Overall, $200 billion in direct federal funds would be sought to achieve the plan’s desired top line. From that, $100 billion would be made available for an incentives program for states and local agencies, $50 billion would be allocated for rural projects through block grants, $20 billion would be dedicated for a “transformative projects program,” $20 billion would be used to enhance existing federal credit programs and broadening the use of private activity bonds, and $10 billion would back the creation of a Capital Financing Fund.

“The United States has fallen further and further behind other countries,” President Donald Trump said in a statement accompanying the plan. “It is time to give Americans the working, modern infrastructure they deserve.”

Streamlining the permitting process for infrastructure projects is another key piece of the proposal.

A “one agency, one decision” environmental review structure would be established. Also, the Council on Environmental Quality (CEQ) would issue regulations meant to streamline the National Environmental Policy Act (NEPA) process.

“Requiring CEQ to revise its regulations to streamline NEPA would reduce the time and costs associated with the NEPA process and would increase efficiency, predictability and transparency in environmental reviews,” according to the plan.

The plan is meant as guidance for Congress. It is unclear when the Republican-led chambers will legislate on infrastructure. Trump is expected to meet with congressional leaders Feb. 14. The leaders of the Senate Commerce Committee agreed infrastructure funding merits quick attention.

“Through this guidance and letting Congress have the opportunity to write bipartisan legislation, President Trump has offered us direction to meet infrastructure needs in our nation’s states, cities and rural communities,” said committee Chairman John Thune (R-S.D.). The panel oversees trucking policy. “Aligning federal infrastructure funding with local priorities and looking at other impediments to building would increase accountability and help us meet our most critical infrastructure needs faster.”

“Modernizing our transportation and communication networks is something we all agree the U.S. desperately needs in order to create more jobs and maintain our leadership in the global economy,” added panel ranking Democrat Bill Nelson of Florida.

Rep. Bill Shuster (R-Pa.), chairman of the Transportation panel in the House, stressed the need for having presidential leadership and bipartisan cooperation to finalize a long-term infrastructure funding measure.

Reaction from key stakeholders, meanwhile, has been less than enthusiastic. NATSO, the national association representing America’s truckstops and travel plazas, expressed concern about certain ideas in the plan.

“Interstate tolls cost the government significantly more to administer and enforce than the existing motor fuels tax. Why would anyone fail to support an increase in the fuel tax and, at the same time, work to create another type of tax (such as toll roads) that costs more to collect than the fuel tax?” said NATSO President and CEO Lisa Mullings.

Transportation Secretary Elaine Chao defended the rationale behind tolling.

“We are not forcing toll roads on anyone.
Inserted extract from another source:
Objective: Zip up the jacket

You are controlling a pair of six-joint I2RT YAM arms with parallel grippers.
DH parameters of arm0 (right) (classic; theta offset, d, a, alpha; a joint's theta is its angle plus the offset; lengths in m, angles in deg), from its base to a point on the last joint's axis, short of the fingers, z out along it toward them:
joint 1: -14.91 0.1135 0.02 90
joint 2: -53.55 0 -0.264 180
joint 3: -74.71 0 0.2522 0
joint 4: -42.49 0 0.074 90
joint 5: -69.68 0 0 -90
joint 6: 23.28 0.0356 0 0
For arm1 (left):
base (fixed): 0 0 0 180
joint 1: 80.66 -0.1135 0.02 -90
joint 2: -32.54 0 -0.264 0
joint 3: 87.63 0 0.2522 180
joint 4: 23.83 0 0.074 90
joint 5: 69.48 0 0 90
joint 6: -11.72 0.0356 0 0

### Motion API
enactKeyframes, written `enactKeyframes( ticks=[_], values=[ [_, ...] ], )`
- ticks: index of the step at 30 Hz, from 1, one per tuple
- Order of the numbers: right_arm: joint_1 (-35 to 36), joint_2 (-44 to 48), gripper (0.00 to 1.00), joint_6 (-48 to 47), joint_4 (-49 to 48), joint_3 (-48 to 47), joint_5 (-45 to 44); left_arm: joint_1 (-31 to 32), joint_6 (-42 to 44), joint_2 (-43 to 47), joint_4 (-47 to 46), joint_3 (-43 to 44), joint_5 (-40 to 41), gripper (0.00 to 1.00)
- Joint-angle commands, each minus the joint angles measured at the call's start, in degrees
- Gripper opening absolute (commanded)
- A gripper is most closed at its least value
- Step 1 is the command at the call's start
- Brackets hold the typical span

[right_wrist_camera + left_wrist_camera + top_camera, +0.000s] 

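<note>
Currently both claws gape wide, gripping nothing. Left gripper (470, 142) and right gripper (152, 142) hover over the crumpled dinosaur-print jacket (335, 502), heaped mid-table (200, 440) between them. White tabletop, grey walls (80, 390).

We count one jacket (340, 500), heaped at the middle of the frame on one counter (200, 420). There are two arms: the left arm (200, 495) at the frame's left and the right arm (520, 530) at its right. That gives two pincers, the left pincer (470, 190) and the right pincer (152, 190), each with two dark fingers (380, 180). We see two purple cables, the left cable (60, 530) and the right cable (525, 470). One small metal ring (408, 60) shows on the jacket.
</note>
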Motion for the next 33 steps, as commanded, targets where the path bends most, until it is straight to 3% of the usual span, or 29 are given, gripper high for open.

But we should also not discriminate against those entities that would like to have the private sector enter and participate and be a partner in their rebuilding of their infrastructure, as well,” she told reporters shortly after the plan was unveiled. “So, again, we are not pushing for toll roads. We’re also not forbidding toll roads.”

Asked if the administration had ruled out a fuel tax increase to boost infrastructure funding, Chao added, “Nothing is off the table.”